Abstract

Topological food webs illustrating “who eats whom” in different systems exhibit similar, non‐random, structures suggesting that general rules govern food web structure. Current food web models correctly predict many measures of food web topology from knowledge of species richness and connectance (fraction of possible predator–prey links that actually occur), together with assumptions about the ecological rules governing “who eats whom”. However, current measures are relatively insensitive to small changes in topology. Improvement of, and discrimination among, current models requires development of new measures of food web structure. Here I examine whether current food web models (cascade, niche, and nested hierarchy models, plus a random null model) can predict a new measure of food web structure, structural stability. Structural stability complements other measures of food web topology because it is sensitive to changes in topology that other measures often miss. The cascade and null models respectively over‐ and underpredict structural stability for a set of 17 high‐quality food webs. While the niche and nested hierarchy models provide unbiased predictions on average, their 95% confidence intervals frequently fail to include the observed data.
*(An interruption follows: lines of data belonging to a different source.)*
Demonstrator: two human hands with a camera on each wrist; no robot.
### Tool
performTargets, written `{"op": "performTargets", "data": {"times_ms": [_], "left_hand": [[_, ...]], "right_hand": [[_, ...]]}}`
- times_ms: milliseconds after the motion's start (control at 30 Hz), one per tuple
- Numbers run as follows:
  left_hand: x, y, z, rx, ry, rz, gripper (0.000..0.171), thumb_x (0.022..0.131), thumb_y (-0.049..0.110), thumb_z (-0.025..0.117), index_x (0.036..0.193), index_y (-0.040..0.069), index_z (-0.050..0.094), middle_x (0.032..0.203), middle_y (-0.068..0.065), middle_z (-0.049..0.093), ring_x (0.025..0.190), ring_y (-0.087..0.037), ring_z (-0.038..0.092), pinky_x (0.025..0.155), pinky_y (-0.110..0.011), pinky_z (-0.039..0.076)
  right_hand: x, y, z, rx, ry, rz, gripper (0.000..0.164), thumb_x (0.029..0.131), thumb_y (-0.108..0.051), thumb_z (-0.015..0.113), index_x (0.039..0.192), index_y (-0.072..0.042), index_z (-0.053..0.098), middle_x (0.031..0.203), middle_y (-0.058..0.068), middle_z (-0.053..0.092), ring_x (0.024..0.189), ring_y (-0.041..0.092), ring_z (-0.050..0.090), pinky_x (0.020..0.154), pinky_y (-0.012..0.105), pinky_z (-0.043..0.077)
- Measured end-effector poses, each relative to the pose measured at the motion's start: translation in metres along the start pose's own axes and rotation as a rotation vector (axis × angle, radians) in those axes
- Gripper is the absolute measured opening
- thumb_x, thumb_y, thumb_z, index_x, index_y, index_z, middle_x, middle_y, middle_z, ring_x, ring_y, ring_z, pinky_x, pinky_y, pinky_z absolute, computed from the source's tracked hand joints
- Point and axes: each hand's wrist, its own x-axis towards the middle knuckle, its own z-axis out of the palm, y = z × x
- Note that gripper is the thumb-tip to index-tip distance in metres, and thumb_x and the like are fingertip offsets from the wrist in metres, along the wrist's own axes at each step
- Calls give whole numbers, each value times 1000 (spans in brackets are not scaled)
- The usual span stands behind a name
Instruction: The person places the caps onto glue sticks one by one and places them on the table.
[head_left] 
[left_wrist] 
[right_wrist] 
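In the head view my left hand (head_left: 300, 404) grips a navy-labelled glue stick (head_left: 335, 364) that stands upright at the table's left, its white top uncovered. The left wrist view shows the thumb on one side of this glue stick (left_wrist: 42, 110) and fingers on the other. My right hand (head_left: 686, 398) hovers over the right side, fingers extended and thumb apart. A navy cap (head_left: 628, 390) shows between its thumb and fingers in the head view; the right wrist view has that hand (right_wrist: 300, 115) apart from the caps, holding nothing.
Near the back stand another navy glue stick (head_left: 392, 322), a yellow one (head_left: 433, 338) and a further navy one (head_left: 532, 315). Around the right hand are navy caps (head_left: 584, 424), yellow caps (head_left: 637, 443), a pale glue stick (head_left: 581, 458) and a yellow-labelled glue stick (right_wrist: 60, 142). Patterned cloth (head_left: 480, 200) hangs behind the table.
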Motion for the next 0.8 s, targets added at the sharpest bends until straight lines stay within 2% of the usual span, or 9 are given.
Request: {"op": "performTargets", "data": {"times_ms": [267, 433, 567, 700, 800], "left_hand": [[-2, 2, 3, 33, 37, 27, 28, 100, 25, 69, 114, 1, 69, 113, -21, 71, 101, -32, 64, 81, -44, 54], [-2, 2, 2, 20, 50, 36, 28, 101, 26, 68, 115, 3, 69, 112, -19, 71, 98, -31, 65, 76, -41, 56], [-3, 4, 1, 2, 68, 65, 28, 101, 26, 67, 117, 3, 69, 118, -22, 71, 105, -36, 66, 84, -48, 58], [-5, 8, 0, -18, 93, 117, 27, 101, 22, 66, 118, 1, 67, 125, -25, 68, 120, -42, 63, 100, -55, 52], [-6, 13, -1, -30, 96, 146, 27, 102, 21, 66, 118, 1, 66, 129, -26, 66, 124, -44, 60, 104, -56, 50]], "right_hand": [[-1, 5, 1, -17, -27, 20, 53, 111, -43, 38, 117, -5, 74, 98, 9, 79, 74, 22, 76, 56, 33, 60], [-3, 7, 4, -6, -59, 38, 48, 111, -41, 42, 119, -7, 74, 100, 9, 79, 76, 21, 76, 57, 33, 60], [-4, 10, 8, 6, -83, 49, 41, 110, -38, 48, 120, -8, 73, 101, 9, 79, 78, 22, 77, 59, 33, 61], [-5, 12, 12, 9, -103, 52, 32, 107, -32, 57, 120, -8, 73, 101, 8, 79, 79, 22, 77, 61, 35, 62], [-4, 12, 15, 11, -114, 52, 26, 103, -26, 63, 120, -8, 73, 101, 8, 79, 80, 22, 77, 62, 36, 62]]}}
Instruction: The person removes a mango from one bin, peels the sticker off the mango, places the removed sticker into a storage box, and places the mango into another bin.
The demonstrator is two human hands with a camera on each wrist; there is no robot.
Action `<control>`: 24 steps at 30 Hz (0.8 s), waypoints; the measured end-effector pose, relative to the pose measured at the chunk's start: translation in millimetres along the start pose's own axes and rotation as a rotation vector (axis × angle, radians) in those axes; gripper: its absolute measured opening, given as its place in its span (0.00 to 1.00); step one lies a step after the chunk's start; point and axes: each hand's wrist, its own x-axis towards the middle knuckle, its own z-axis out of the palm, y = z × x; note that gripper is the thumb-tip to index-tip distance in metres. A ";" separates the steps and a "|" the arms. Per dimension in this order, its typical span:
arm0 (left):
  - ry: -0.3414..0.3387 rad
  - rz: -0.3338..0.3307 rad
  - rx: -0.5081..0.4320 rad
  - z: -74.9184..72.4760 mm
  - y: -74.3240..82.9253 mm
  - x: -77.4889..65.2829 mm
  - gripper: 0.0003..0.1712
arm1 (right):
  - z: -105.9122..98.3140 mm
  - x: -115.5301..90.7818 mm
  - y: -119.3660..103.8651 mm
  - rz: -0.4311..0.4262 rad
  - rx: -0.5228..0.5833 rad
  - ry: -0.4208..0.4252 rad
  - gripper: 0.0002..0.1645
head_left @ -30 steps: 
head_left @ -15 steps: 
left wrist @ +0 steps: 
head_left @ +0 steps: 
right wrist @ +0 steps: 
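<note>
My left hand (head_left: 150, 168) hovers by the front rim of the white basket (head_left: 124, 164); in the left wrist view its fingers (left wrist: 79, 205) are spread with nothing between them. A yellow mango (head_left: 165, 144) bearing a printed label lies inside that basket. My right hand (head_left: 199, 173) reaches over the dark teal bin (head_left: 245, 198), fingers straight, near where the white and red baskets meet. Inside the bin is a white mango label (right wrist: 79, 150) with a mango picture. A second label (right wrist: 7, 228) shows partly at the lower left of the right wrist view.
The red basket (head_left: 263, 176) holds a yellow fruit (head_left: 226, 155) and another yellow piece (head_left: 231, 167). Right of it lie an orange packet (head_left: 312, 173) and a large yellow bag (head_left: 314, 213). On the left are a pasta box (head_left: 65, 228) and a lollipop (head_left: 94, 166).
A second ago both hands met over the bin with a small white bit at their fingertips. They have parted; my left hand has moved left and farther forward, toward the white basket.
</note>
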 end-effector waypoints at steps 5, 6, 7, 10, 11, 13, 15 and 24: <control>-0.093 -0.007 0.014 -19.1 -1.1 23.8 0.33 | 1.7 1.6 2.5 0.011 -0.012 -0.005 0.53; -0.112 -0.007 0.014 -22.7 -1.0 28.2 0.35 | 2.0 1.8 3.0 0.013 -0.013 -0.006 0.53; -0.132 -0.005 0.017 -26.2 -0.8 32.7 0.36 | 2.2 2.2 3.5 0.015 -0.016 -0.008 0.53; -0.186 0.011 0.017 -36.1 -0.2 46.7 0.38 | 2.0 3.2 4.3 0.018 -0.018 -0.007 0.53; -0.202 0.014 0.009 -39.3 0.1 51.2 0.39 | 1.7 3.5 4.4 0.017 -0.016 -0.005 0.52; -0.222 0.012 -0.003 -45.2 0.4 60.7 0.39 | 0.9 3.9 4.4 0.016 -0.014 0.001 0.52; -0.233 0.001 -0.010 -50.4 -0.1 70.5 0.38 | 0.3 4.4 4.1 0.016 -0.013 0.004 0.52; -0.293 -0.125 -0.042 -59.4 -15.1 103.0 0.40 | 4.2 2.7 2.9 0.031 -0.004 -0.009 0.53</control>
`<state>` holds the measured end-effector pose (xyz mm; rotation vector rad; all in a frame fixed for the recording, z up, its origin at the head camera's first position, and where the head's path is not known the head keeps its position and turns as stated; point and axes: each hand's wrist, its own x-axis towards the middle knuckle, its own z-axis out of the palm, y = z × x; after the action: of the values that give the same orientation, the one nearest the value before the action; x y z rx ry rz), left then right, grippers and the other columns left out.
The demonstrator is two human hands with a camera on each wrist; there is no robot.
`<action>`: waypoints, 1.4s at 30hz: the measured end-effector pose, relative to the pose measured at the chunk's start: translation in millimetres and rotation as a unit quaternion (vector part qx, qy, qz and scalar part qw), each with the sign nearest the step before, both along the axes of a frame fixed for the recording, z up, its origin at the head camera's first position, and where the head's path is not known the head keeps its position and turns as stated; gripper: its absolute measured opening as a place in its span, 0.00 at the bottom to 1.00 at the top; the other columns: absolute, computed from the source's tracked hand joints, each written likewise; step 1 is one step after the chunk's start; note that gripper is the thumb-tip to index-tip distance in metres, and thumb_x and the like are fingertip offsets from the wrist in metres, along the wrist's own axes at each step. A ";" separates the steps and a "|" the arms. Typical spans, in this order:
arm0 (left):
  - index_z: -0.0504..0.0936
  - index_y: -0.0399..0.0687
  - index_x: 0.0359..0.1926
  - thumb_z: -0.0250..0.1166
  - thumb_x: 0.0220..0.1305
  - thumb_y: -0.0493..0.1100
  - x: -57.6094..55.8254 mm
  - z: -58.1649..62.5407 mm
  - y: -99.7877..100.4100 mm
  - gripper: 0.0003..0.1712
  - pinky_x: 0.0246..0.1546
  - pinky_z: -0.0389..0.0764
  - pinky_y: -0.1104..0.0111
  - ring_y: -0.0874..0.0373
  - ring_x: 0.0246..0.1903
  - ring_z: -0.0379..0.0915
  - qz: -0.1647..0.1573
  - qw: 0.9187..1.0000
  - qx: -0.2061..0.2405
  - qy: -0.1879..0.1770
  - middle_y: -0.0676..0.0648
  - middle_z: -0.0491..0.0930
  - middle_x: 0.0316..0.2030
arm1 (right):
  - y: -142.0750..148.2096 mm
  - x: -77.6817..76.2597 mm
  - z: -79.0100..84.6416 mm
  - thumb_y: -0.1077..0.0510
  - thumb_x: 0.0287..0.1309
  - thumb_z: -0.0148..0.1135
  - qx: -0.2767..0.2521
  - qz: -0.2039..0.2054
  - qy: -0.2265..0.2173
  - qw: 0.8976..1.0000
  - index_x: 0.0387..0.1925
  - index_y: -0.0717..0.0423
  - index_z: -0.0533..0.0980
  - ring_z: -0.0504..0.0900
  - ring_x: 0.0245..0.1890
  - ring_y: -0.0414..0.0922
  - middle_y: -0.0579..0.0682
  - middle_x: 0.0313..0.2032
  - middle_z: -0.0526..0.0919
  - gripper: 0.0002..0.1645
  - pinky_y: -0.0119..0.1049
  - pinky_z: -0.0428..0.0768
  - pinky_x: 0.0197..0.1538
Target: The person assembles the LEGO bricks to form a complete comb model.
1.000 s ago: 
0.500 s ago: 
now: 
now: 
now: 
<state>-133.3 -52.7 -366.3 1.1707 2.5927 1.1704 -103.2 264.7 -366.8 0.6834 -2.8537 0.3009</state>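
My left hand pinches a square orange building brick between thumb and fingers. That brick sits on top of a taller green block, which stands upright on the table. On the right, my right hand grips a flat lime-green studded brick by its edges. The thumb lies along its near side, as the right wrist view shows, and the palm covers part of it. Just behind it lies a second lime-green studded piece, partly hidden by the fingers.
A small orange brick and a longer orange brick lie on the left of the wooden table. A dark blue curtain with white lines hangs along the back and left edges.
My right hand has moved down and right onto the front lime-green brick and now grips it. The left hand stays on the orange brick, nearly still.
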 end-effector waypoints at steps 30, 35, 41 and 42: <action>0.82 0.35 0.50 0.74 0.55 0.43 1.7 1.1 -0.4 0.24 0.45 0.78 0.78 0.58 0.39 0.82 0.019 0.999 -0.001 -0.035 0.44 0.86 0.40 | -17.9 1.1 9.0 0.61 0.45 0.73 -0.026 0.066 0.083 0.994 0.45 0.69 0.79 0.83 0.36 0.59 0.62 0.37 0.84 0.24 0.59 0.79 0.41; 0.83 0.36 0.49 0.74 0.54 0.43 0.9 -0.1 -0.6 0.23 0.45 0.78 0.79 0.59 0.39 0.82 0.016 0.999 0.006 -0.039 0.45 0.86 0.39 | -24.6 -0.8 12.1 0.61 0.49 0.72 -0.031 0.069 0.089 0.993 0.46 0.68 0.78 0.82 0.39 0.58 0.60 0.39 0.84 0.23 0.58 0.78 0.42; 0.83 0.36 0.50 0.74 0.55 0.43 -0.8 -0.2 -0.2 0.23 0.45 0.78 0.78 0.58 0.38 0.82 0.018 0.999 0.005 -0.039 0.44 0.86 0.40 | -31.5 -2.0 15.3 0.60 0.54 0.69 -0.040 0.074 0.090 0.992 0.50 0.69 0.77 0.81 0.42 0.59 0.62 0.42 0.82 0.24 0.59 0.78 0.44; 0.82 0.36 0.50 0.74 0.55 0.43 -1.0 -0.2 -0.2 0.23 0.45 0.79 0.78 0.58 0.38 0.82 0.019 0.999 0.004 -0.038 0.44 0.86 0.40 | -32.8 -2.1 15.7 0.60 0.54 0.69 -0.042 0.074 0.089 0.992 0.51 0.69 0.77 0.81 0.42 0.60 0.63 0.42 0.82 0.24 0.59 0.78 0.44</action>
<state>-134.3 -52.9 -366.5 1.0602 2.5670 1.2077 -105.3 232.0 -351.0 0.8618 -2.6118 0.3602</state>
Observed structural stabilities for all models are overdispersed compared to model predictions, and predicted and observed structural stabilities are uncorrelated, indicating that important sources of variation in structural stability are not captured by the models. Crucially, poor model performance arises because observed variation in structural stability is unrelated to variation in species richness and connectance. In contrast, almost all other measures of food web topology vary with species richness and connectance in natural webs. No model that takes species richness and connectance as the only input parameters can reproduce observed variation in structural stability. Further progress in predicting and explaining food web topology will require fundamentally new models based on different input parameters.